Finally, despite the U.S. Supreme Court’s landmark gun rights decision in District of Columbia v. Heller upholding the Second Amendment’s right to keep and bear arms, recent legal and constitutional challenges to federal gun laws have not been very successful, even though some erroneously believe that Heller opened the door to such ownership. Just last year the Ninth Circuit Court of Appeals in United States v. Vongxay held that 18 U.S.C. Sec. 922(g)(1) did not violate the Second Amendment’s right to keep and bear arms; and this past January the U.S. Supreme Court in Alderman v. United States upheld a 2009 decision by the Ninth Circuit which had upheld the provisions of 18 U.S.C. Sec. 931 prohibiting a felon previously convicted of a crime of violence from purchasing, owning or possessing body armor; and last August the Seventh Circuit in United States v. Williams also upheld the federal ban on gun possession by felons, citing Heller dictum that nothing in that opinion should be taken as to cast doubt on the long-standing prohibitions of gun possession by felons.

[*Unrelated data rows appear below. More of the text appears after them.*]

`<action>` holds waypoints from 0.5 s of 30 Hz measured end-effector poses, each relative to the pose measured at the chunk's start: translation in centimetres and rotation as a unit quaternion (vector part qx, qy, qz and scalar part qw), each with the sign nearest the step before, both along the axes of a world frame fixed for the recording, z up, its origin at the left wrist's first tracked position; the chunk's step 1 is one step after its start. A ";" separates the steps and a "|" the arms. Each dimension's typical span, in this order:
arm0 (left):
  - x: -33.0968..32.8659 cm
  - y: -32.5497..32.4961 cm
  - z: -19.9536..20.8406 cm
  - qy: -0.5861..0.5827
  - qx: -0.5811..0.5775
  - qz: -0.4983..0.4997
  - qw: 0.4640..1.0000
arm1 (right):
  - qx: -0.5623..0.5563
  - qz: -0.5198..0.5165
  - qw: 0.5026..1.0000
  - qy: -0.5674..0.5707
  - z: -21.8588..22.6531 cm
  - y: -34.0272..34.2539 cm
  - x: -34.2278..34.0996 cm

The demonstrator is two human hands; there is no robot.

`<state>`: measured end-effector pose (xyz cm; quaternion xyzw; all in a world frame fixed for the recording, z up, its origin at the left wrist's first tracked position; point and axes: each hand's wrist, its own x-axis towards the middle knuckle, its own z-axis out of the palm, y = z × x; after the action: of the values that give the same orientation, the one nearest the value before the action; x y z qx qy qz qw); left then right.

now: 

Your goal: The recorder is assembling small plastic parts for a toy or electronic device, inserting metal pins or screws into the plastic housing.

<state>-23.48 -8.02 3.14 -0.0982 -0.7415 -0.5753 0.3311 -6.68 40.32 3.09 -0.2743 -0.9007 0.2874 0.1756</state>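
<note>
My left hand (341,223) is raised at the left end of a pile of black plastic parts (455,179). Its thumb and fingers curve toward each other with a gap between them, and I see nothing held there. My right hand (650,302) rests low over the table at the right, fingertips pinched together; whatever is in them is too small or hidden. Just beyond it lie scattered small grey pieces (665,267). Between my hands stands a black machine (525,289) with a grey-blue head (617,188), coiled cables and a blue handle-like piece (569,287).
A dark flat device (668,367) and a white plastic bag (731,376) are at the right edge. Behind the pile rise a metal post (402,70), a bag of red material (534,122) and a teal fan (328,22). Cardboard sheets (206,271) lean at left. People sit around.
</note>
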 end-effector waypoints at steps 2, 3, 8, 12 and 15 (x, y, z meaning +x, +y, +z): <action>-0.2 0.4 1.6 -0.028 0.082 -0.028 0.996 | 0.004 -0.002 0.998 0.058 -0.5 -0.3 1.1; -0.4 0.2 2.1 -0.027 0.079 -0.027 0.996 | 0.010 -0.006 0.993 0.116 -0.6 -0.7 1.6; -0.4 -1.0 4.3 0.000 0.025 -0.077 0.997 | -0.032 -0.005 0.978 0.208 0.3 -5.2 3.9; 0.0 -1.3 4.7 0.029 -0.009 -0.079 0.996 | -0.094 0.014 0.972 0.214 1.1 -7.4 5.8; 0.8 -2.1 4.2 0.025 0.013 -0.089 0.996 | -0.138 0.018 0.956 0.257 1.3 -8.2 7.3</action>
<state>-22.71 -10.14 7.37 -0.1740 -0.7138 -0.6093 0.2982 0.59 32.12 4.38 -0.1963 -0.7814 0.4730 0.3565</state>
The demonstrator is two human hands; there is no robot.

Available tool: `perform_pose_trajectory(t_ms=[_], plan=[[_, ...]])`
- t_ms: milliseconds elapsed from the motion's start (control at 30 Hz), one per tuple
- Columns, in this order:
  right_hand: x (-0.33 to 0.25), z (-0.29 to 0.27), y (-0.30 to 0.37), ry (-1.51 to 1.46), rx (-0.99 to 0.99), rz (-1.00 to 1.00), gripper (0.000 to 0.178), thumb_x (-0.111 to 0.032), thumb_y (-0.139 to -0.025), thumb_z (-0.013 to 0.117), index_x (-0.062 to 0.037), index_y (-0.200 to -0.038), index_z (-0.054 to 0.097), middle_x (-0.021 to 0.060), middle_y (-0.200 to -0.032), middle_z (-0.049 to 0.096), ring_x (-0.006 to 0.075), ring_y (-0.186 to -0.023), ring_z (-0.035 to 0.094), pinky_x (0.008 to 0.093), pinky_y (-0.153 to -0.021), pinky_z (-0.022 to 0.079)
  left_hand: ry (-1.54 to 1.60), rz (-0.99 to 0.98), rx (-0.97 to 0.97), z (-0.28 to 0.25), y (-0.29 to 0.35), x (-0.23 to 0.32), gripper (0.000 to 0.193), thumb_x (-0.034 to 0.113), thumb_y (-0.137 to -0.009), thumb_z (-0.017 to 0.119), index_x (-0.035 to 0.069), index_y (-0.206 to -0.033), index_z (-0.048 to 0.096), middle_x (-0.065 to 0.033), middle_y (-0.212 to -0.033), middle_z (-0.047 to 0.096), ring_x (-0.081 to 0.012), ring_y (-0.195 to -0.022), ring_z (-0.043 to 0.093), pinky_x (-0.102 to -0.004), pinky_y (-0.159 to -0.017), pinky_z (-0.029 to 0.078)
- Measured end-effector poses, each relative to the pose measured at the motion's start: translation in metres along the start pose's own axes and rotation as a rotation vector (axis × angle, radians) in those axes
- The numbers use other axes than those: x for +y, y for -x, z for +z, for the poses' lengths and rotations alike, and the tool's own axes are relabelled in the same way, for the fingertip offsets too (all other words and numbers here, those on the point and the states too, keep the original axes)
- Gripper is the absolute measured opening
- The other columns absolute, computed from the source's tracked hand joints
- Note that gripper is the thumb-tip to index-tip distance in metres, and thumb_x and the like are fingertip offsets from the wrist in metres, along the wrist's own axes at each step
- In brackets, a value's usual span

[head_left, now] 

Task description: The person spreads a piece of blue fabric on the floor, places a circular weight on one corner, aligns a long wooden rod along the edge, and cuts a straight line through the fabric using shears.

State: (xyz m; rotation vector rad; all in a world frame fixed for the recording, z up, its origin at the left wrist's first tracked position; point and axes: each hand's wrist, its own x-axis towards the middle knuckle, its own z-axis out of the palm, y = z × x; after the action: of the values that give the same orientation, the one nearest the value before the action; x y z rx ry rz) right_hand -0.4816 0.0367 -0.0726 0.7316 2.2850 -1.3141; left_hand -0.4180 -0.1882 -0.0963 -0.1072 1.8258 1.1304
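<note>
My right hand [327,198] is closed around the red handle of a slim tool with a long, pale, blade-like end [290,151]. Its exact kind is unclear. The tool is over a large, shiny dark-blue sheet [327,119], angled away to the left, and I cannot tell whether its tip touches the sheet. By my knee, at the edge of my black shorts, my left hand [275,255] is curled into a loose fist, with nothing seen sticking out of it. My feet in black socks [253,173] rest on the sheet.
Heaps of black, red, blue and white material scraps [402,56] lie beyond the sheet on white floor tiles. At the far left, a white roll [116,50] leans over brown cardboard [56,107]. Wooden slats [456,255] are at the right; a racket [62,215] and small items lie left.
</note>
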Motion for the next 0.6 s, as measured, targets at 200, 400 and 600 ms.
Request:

Thus, while gun ownership in this country continues to proliferate, it is abundantly clear that federal and state authorities will continue to charge and prosecute felons possessing firearms, particularly when the weapon is used in the commission of a crime.
1/ Jones v. State, 2005 Tex.App. LEXIS 4305 (Tex.App.-Houston [1st Dist.] June 2, 2005); Riggs v. State, 2004 Tex.App. LEXIS 8361 (Tex.App.-Waco, Sept. 15, 2004)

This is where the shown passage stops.